二十九話 妥協とノリ
――やっと、地獄のような昼休みが終わった。
(ふぅ……もう疲れたなぁ)
ずっと気を張っていたからだろう。疲労感がすごい……なんだか体がぐったりしていたので、午後の授業にも身が入らない。
今は数学の授業中だ。中年教師の淡々とした説明を聞いてはいるのだが、内容が全く頭に入ってこない。なんだか瞼も重くなっていたので、そのまま机に伏せて目を閉じた。
やっぱり、明日からはあいつらと昼食を一緒に食べるのはやめよう。
花菜さんの手料理が武史にバレる可能性もあるのだ。とはいえ、理由もなく断ったら不審に思われそうなので、何かしらの用事を入れたいところである。
……まぁ、明日のことは明日考えよう。
とりあえず今は、寝たい。ちょっとだけ眠って回復したい……のだが、数学の教師がそれを許してくれなかった。
「笹宮。眠るなよー、見えてるからな」
「……はい、すみません」
注意されては、眠ることなんてできない。
仕方なく体を起こして、その後はずっと睡魔と戦い続けた。
はぁ……早く、学校が終わってくれないかな。
もう疲れたので、家でゆっくり休みたい――。
そうして、ようやく学校が終わって。
「巧、帰るぞ。ついでに駅前にある服屋に寄るから、早くしろ……おい、香里もいくだろ?」
当たり前のように一緒に帰ろうとしてきた武史に、俺は愛想笑いを浮かべながら首を横に振った。
「ごめん。やっぱりまだ体調が悪いから、先に家に帰るよ」
「あたしもごめ~ん。今日はちょっと用事があって~」
……意外なことに、俺に続いて香里も武史の誘いを断っていた。
見たところ、彼女はかなり武史のことを気に入っているみたいなので、断ったことに俺もちょっと驚いた。
そして武史の方は、もっと驚いていた。
「んだよ、香里までかよ……ちっ。しゃーないから、別の女でも誘うか」
「相変わらずモテモテだね~w じゃあね、バイバーイ」
と、武史は苛立ちを見せたものの、すんなりと教室から出て行く。あいつは顔がいいのでモテるらしいんだよなぁ……高校生になってから、色んな女子と遊んでいると、噂には聞いている。
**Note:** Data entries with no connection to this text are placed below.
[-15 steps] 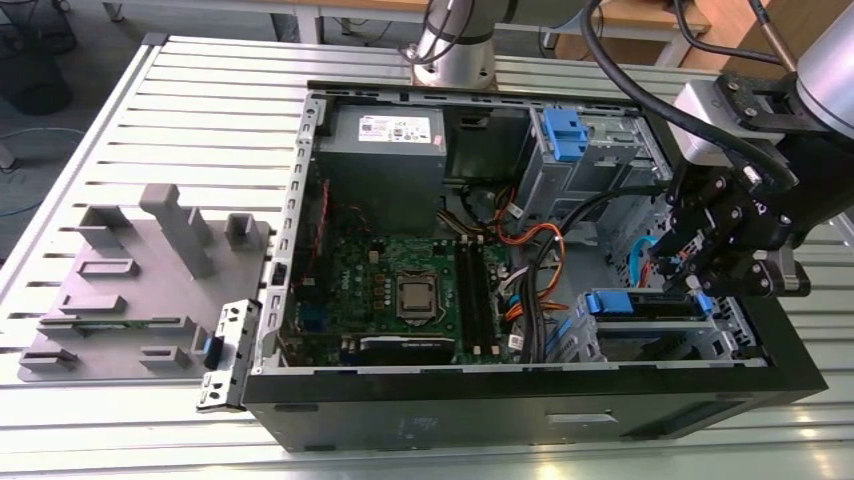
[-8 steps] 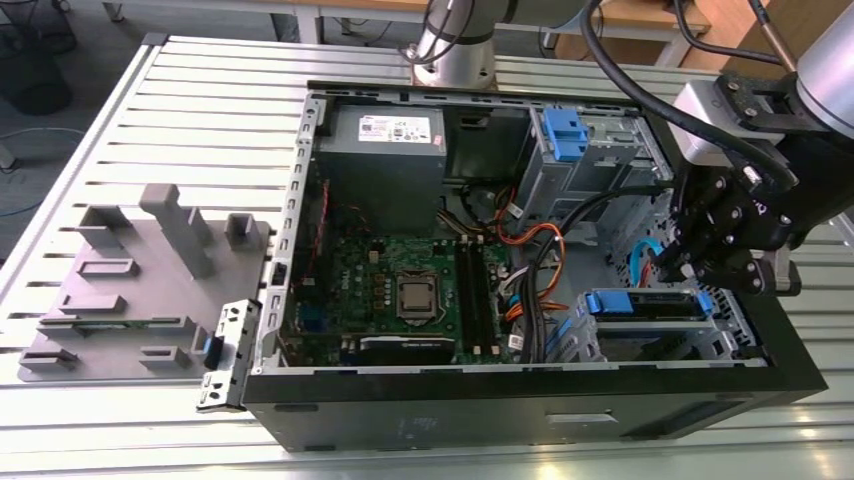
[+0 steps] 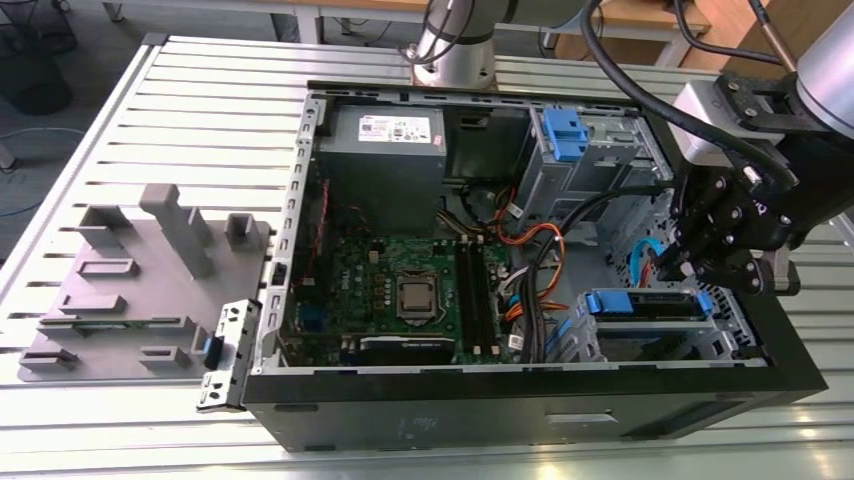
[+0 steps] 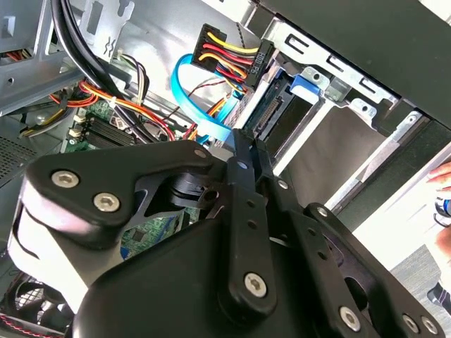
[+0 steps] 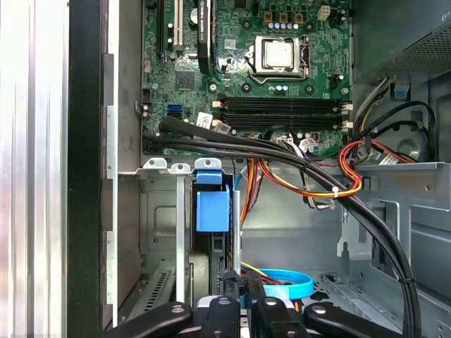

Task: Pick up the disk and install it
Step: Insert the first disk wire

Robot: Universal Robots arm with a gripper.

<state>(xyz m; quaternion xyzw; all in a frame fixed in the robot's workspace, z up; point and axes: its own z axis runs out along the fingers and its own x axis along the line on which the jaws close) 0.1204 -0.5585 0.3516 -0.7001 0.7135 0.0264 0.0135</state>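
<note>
The disk (image 3: 647, 303) lies in the drive bay at the case's near corner, on the exterior view's right, its blue carrier facing up. In the first wrist view its blue handle (image 5: 212, 210) stands between the bay's metal walls. In the second wrist view its connector end (image 4: 271, 113) shows under a black power plug. My gripper (image 3: 687, 272) hangs just above that bay, fingers pointing down into the case. In both wrist views the gripper (image 5: 242, 285) (image 4: 248, 144) has its fingers close together, right at the disk's end, holding nothing.
The open computer case (image 3: 534, 395) holds a motherboard (image 3: 400, 290), a grey power-supply box (image 3: 384, 130), a grey cage with a blue latch (image 3: 561, 135) and loose cables (image 3: 534, 260). A grey fixture (image 3: 134, 270) lies on the slotted table. A hand (image 4: 440, 176) shows outside the case.
</note>
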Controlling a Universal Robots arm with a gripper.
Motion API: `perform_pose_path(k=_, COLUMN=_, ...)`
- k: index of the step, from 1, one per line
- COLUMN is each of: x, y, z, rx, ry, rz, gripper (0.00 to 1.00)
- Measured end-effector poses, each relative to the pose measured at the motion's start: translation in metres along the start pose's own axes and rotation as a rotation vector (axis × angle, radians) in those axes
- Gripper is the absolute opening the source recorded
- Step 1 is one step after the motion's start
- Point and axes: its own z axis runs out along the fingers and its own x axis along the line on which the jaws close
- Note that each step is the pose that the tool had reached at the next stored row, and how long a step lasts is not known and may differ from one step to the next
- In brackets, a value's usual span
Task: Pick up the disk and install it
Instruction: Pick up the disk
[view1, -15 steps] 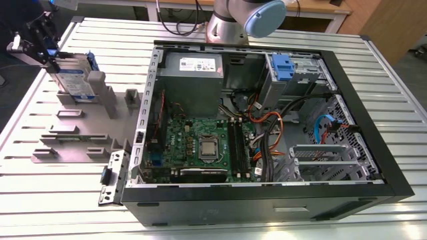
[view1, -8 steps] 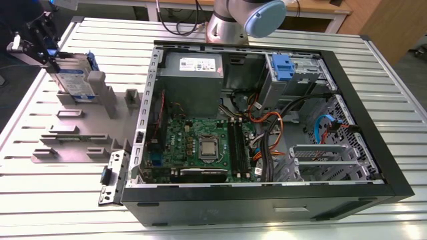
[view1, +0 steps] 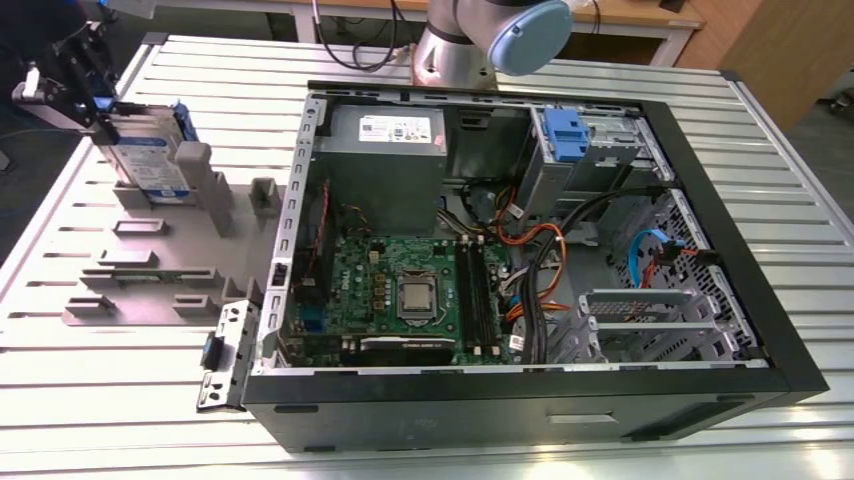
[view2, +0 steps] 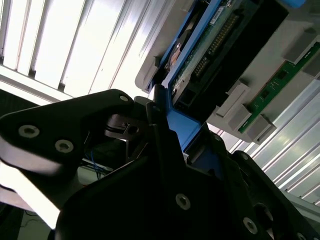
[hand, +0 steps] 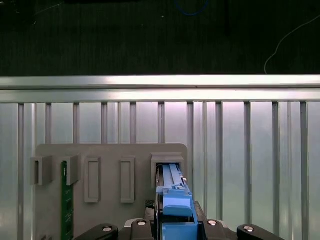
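The slatted metal table (view1: 747, 160) is carrying an open computer case (view1: 534, 410), which is lying on its side with the motherboard (view1: 414, 290) facing up and a bare metal drive cage (view1: 641, 310) showing towards the exterior view's right. Well apart from the case, towards the exterior view's left, a grey slotted fixture (view1: 147, 270) is lying flat on the table. The disk (view1: 147, 150) is standing upright on edge in one of its pockets, so it is not yet in the case. A green circuit board (hand: 64, 200) is sitting in another slot of the fixture. The step in hand appears to be the pick-up. Doing it well probably means drawing the disk straight out along the pocket's walls without tilting, since the pocket is hugging it closely. The clamp should also stay on the blue carrier frame (view2: 185, 132) rather than on the bare circuit side. The gripper (view1: 100, 105) is reaching down onto the disk's upper edge. In the second wrist view its black fingers (view2: 159, 112) are flanking the blue frame and pressing against it with no gap showing. It therefore looks to be clenched on the disk, narrowly spread to the frame's thickness.
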Motion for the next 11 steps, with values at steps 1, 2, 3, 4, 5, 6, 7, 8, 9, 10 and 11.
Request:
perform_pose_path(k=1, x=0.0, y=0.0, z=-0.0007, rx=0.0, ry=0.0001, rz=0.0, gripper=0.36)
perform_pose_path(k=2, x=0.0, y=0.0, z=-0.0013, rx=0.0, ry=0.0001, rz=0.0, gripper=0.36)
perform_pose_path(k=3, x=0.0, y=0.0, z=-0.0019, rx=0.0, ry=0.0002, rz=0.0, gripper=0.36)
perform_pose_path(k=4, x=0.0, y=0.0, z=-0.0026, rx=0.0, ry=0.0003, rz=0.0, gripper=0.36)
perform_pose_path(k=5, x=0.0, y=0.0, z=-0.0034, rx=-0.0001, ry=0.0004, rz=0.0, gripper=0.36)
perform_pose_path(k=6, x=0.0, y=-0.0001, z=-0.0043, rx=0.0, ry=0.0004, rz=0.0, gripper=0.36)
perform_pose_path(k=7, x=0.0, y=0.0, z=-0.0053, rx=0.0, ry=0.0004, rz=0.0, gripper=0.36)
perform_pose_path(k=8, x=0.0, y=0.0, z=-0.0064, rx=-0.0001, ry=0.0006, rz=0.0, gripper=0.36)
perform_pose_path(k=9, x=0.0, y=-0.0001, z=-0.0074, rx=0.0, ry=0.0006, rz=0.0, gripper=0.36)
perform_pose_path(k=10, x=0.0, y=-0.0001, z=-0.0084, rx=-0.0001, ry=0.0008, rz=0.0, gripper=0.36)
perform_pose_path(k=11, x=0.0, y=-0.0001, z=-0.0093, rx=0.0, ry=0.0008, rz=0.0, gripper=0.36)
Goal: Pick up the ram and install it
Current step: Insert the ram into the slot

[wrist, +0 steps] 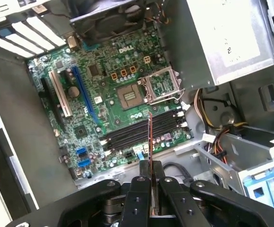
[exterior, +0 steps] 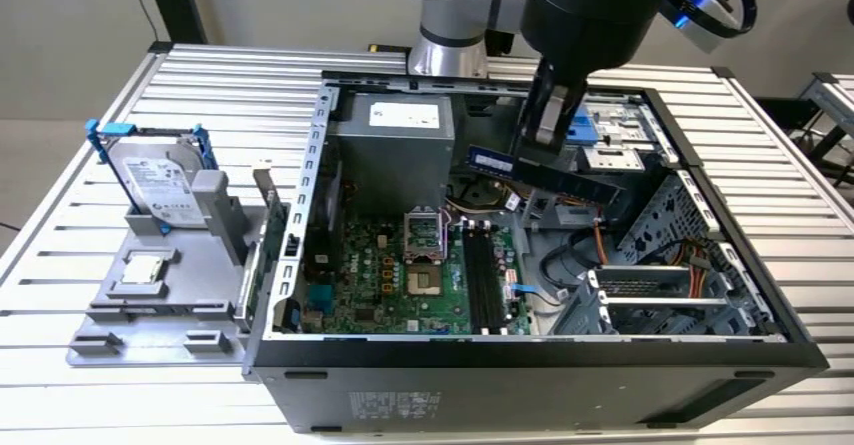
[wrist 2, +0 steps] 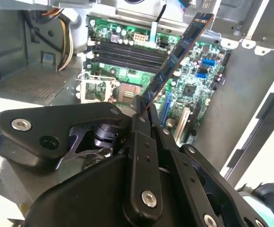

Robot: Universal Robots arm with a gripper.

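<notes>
The ram [exterior: 581,183] is gripped by one end between the closed fingers of the gripper [exterior: 545,150]. It is held raised and slanted above the open computer case [exterior: 534,365], well apart from the memory slots [exterior: 483,285] on the motherboard [exterior: 380,290]. If the stick is left tilted or out of line with a slot, it could be jammed against the slot's edge or twisted within the narrow grip. The slots are bordered by the power supply [exterior: 394,135] and loose cables [wrist: 212,125]. A hard drive [exterior: 160,180] is parked outside the case.
</notes>
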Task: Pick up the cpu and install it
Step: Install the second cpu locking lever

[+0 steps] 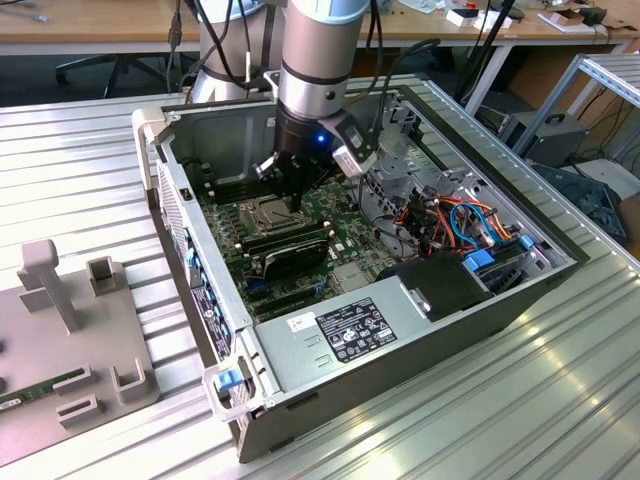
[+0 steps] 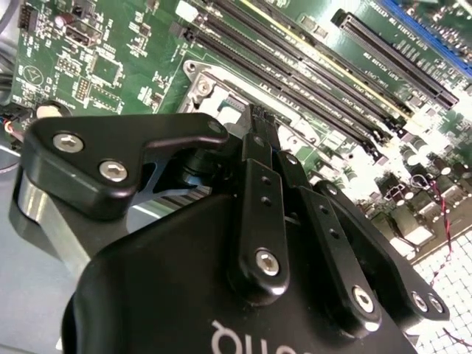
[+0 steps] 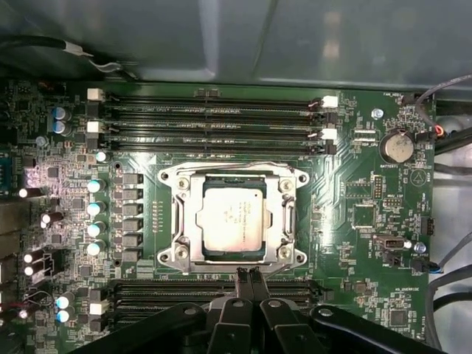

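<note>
Silver-grey cpu (image 3: 230, 218) flat, face up, square in its socket (image 3: 233, 218); gripper (image 3: 248, 274) closed, empty, just beside.

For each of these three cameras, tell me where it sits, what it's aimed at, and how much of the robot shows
Exterior view: off the arm, above, looking down into the open computer case; the arm reaches in to the gripper.
First wrist view: on the arm, looking straight down at the cpu lying in the socket; gripper at the socket's edge.
Second wrist view: on the arm, looking obliquely along the gripper at the motherboard.
Shared: gripper, socket, motherboard.
</note>
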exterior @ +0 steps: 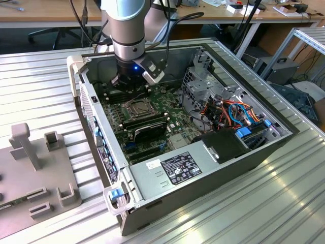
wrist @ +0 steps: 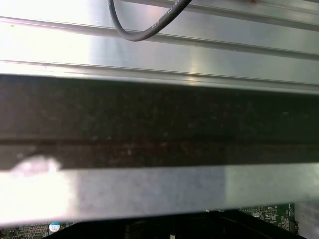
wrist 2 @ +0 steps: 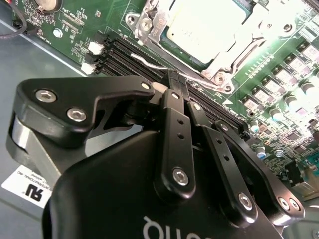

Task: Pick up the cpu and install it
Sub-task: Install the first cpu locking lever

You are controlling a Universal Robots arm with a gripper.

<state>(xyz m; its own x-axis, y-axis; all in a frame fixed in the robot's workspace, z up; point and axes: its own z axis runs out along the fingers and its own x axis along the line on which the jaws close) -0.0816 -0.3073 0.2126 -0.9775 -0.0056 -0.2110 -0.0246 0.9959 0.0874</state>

俺と違って女性慣れしているあいつだからこそ、恋愛相談もしていたのだが……それが間違っていたことは、今はさておき。
「……じゃ、あたしも行くね」
「うん。分かった」
「これからしばらく、放課後は用事あるから。あんたとはちょっと帰れないかも」
武史への態度とは違って、香里はどこか素っ気ない。
俺には興味がないような表情である……まぁ、別にそのことに傷ついているわけじゃないし、むしろ一緒にいたくないのでありがたい申し出ではある。
でも、こんなことも思ってしまった。
「香里って、俺のこと本当に好きなのか?」
唐突に思い浮かんだ疑問。
まったくと言っていいほど好意を感じない態度に、なんだか違和感があった。
別に好きじゃなくてもいい。
でも、もしそうだったなら……なんで告白を受け入れたのだろうか、と。
「は? まぁ、好きか嫌いかで言えば、好きなんじゃないの?」
「……そういうことを聞いてるんじゃなくて」
「うざっ。別にいーじゃん。付き合ってあげてるんだから、それで良くない?」
「いや、別にいいんだけどさ。ただ……俺にあんまり興味なさそうだから。どうして付き合ってくれなのか、気になって」
「はぁ……だるっ」
心底、めんどくさそうな態度である。
俺の問いかけに、彼女はため息をこぼしながらこう言った。
「ノリで付き合っただけだから、別に理由なんてないけど? 彼氏もちょうどいなかったし、巧のことは嫌いじゃないし、まぁいいかなって」
……なるほど。
つまり、妥協とノリで俺の告白を受け入れただけ、ということか。
「マジな感じ、やめてくれない? あたし、そういうのムリだから」
そう言って、香里は不機嫌そうな足取りで教室を出て行った。
……そんな態度をとるのであれば、別に付き合ってくれなくても良かったんだけどな。
(むしろ、断ってくれた方が綺麗な思い出になっていただろうなぁ)
今、確信した。
前々から薄々感じていたのだが、俺と香里は明らかに価値観が違う。
そもそも、最初から相性が良いわけではなかったのだろう。
友達という気軽な関係であればうまくいっていたが、少し深い関係になった途端にこれだ。
(最初から、俺たちは間違ってたんだな)
初恋は、酷いものだった。
とはいえ、この調子なら正式に別れるのも時間の問題だろう。俺が手を打たずとも、あっちから別れを切り出してくれそうだ。
いつまでも関係を引き延ばしたくなかったので、それだけは不幸中の幸いだった――。